Copy out each line of the data holding "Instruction".

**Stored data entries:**
══════════════════════════════

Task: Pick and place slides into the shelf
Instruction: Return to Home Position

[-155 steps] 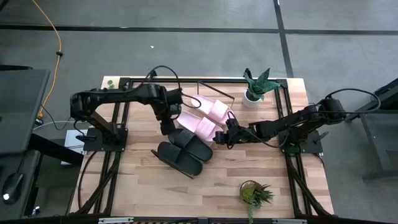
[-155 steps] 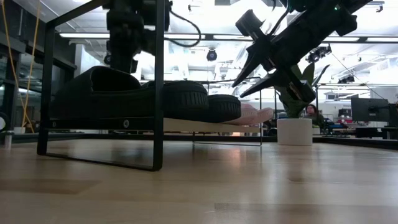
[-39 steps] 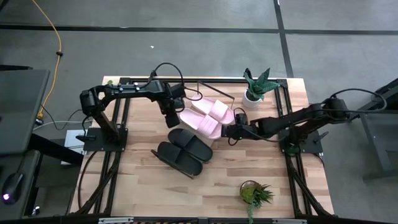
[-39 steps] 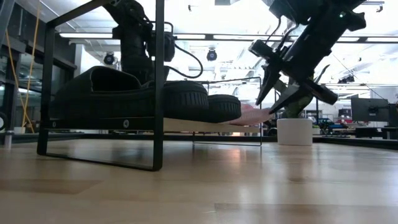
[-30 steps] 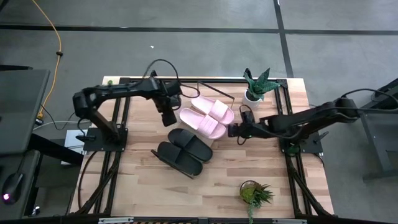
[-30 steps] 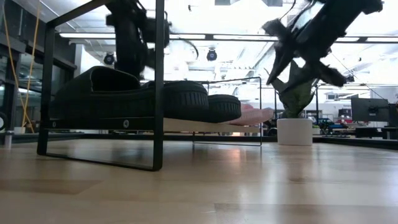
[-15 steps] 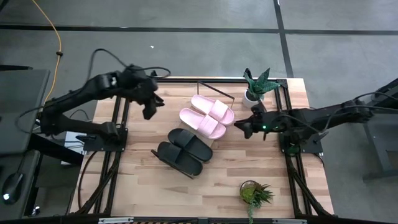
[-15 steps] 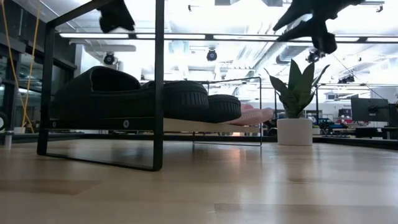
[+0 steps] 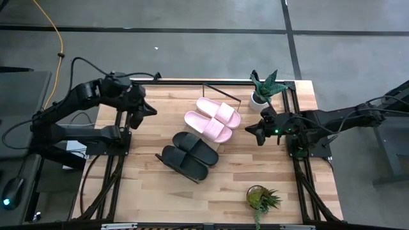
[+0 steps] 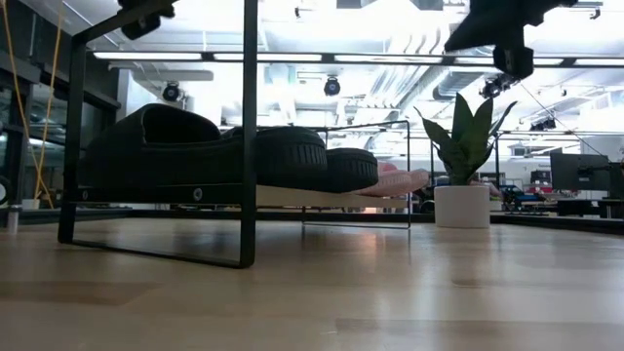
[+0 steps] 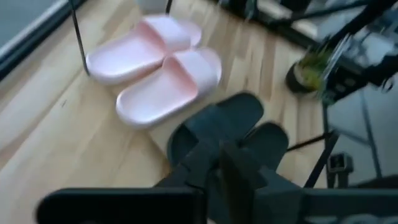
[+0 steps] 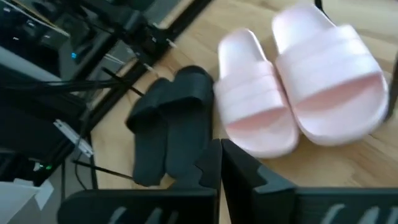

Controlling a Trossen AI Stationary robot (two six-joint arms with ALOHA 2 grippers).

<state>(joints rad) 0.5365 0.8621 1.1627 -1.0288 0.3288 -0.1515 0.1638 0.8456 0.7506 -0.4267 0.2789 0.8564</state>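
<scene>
Two pale pink slides (image 9: 213,118) and two black slides (image 9: 190,153) lie side by side, soles down, on the shelf. In the low view, its black wire frame (image 10: 251,127) and light board (image 10: 292,196) show under them. My left gripper (image 9: 143,110) hangs shut above the table's far left part, well clear of the slides (image 11: 161,78). Near the right edge my right gripper (image 9: 250,131) is shut and points at the pink pair (image 12: 298,93) from a short way off. Neither holds anything.
A white-potted plant (image 9: 262,90) stands at the far right, just behind my right gripper. A second plant (image 9: 261,199) sits near the front right. Bare tabletop (image 9: 153,198) lies along the near side and left of the shelf.
Both arms have drawn back from the slides. My left gripper has gone up and toward the table's left edge. My right gripper has risen and gone toward the right edge, and its fingers have shut. The slides have stayed where they were.
</scene>
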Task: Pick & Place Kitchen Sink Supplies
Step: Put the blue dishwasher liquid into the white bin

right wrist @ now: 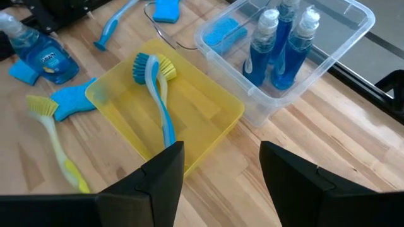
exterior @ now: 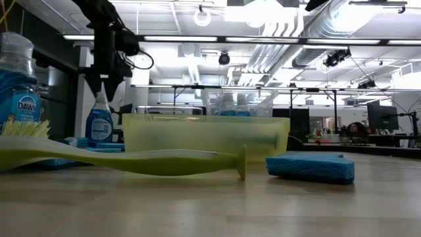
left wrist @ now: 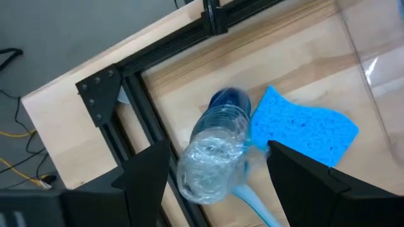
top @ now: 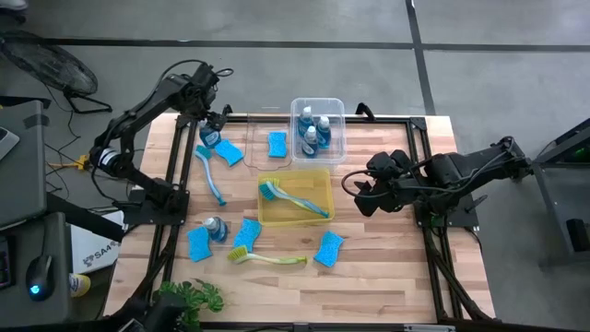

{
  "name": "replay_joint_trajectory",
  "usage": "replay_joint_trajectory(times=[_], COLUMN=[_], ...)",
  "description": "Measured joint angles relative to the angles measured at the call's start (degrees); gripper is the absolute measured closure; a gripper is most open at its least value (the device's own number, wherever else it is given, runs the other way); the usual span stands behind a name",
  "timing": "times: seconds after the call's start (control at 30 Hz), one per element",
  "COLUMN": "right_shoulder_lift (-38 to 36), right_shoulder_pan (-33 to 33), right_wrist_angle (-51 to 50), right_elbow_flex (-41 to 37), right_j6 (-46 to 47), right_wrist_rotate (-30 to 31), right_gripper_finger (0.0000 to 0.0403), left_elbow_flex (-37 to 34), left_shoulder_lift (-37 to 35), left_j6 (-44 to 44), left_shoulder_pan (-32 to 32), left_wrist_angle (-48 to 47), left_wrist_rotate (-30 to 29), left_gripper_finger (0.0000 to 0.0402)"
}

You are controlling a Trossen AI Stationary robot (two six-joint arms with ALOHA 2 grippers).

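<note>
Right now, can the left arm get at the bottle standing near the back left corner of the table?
Probably yes. The left gripper hangs directly above the bottle, jaws open on either side of it. A blue sponge and a brush handle lie close beside it, but nothing covers the bottle.

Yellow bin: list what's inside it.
The yellow bin holds one blue dish brush, its yellow-tipped bristle head toward one end. The rest of the floor shows bare through the plastic; nothing appears covered.
</note>
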Motion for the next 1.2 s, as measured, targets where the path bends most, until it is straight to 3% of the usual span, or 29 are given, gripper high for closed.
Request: replay_joint_trajectory(times=[0.5,0.93,1.2], right_shoulder_lift=[0.0,0.0,0.0], right_shoulder_pan=[0.0,0.0,0.0], right_wrist_angle=[0.9,1.2,1.3], right_elbow_flex=[0.0,0.0,0.0], right_j6=[-2.4,-3.8,-3.8], right_wrist_rotate=[-1.5,-3.0,-4.3], right_gripper_finger=[0.0203,0.0203,0.0203], left_elbow_flex=[0.0,0.1,0.1], left_shoulder_lift=[5.9,6.7,6.8], left_j6=[-1.2,-1.1,-2.1], left_shoulder_pan=[-0.6,-0.6,-0.7], left_wrist_angle=[-3.1,-5.6,-5.8], left_wrist_rotate=[0.3,1.9,4.4], left_gripper_finger=[0.0148,0.0263,0.0299])
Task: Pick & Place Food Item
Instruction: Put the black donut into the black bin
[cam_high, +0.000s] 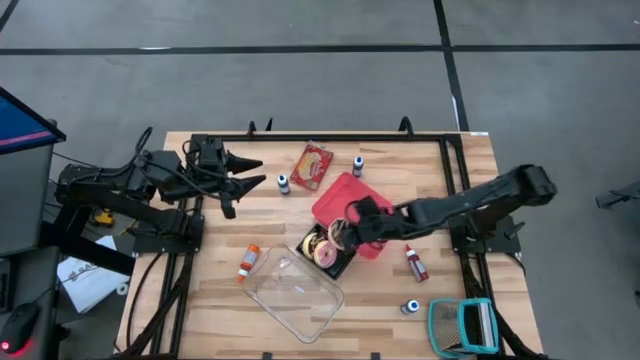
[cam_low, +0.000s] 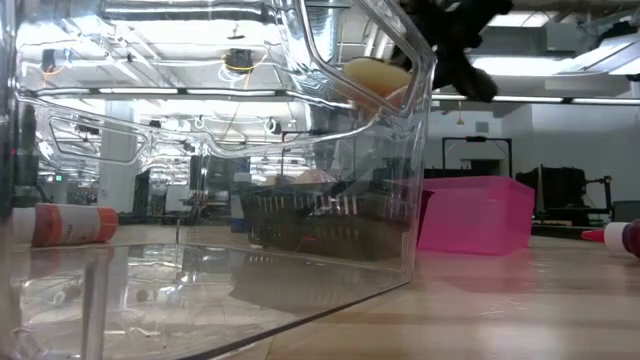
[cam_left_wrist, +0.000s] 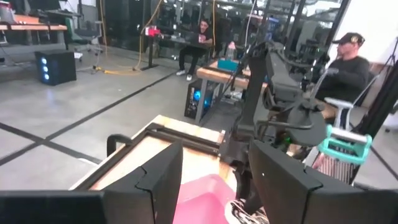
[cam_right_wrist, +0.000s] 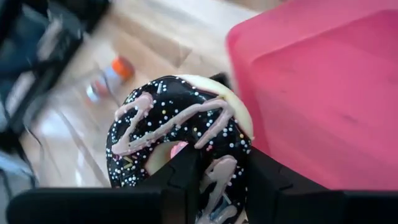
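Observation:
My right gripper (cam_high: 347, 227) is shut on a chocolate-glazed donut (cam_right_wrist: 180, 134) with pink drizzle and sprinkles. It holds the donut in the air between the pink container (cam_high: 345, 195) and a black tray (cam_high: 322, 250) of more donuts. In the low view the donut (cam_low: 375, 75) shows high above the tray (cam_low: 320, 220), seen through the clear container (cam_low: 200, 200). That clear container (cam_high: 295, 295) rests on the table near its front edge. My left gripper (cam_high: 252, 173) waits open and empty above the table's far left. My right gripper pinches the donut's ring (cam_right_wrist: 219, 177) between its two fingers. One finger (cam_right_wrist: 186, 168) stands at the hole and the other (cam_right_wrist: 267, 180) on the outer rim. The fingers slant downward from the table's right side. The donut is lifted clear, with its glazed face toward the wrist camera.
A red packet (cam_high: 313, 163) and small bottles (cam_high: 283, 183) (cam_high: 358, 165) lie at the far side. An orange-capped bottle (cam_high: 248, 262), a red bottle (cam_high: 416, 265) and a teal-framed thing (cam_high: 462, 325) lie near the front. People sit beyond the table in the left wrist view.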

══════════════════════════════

**Exercise solution:**
Instruction: Return to Home Position
Instruction: Put the black donut into the black bin

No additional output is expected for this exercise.